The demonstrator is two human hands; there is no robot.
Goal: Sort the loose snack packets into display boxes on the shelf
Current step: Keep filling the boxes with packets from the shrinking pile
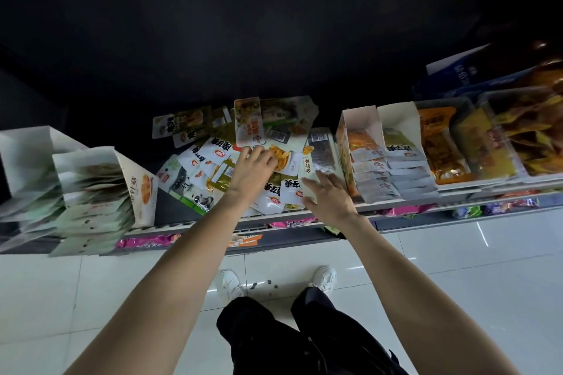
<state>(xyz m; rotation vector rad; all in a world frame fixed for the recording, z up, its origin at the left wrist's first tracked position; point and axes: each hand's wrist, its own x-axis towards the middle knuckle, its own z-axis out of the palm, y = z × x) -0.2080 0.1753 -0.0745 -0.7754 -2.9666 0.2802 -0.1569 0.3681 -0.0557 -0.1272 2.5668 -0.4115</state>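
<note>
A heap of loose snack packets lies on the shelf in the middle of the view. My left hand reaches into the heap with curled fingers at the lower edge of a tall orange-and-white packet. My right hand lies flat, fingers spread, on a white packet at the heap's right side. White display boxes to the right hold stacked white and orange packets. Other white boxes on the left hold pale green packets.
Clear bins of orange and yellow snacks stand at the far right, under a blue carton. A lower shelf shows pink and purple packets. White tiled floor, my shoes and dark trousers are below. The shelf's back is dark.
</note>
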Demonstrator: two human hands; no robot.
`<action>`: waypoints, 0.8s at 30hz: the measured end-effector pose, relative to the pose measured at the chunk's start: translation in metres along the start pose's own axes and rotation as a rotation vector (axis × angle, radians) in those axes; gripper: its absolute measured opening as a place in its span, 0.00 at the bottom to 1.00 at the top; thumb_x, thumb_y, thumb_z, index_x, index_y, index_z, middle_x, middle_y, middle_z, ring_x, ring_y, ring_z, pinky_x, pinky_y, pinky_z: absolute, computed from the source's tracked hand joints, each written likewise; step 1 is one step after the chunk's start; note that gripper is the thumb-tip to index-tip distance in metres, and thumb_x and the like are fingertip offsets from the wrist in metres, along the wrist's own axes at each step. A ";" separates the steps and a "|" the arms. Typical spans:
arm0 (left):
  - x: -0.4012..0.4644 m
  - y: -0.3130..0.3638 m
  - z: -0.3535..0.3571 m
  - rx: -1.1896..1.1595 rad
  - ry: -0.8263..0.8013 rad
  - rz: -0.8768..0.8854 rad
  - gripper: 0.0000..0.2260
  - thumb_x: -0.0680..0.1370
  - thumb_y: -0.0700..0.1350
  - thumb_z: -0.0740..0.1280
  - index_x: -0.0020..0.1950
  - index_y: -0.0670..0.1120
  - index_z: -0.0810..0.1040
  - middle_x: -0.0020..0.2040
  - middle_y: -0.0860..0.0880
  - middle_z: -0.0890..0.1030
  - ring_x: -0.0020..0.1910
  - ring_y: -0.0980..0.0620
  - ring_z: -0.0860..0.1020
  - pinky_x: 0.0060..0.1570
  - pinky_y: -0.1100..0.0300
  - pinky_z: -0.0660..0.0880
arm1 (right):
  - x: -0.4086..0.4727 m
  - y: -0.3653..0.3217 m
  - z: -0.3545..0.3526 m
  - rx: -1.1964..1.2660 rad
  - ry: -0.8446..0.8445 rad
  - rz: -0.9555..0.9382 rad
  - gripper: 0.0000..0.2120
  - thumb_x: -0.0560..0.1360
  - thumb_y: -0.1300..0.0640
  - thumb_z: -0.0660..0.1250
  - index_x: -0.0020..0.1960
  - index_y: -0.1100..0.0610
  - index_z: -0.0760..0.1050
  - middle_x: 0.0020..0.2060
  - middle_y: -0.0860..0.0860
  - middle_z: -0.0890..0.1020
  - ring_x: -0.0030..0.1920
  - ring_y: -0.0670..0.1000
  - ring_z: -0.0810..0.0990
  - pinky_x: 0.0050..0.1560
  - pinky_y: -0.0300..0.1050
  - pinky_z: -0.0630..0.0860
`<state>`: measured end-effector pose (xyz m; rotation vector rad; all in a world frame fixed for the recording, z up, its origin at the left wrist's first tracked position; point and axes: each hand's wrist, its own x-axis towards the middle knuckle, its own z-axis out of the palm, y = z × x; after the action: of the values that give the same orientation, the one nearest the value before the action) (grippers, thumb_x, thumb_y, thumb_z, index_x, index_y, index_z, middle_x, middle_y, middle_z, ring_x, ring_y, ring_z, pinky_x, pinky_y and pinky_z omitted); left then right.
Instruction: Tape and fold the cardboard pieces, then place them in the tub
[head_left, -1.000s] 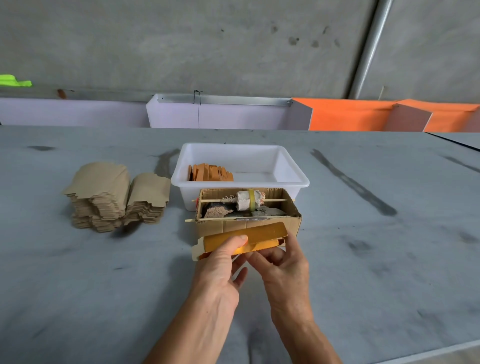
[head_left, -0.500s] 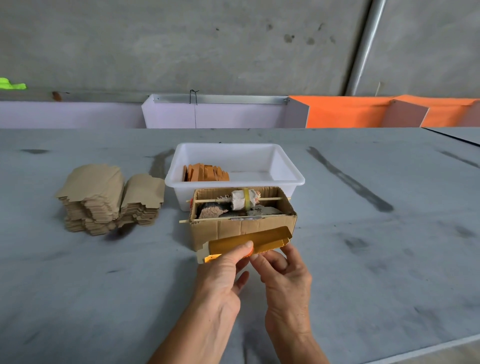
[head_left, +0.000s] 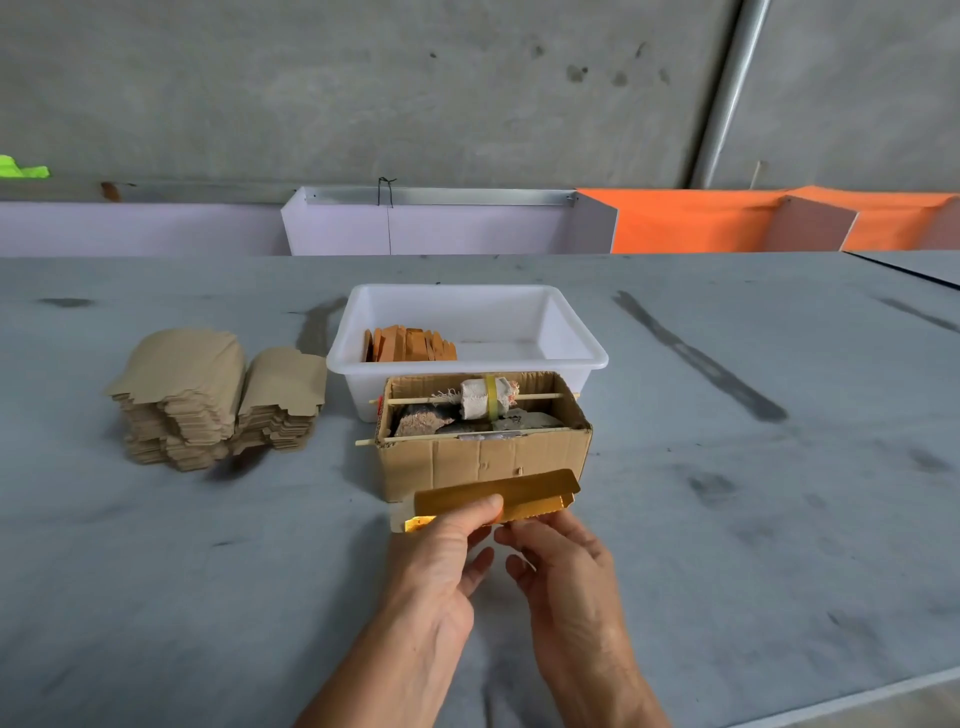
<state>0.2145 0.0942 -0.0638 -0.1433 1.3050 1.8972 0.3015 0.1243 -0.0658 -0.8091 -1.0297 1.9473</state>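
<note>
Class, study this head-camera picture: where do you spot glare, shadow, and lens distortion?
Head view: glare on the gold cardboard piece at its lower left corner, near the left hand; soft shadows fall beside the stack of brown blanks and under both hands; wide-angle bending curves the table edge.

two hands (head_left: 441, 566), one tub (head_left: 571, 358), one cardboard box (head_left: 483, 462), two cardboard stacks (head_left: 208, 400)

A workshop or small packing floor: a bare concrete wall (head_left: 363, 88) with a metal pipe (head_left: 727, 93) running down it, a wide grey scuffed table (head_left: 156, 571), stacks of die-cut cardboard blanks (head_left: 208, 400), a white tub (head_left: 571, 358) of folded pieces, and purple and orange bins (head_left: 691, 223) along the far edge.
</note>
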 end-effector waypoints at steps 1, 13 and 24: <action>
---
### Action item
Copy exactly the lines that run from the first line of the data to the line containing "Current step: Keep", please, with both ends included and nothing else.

### Result for this task
The demonstrator is two human hands; there is no robot.
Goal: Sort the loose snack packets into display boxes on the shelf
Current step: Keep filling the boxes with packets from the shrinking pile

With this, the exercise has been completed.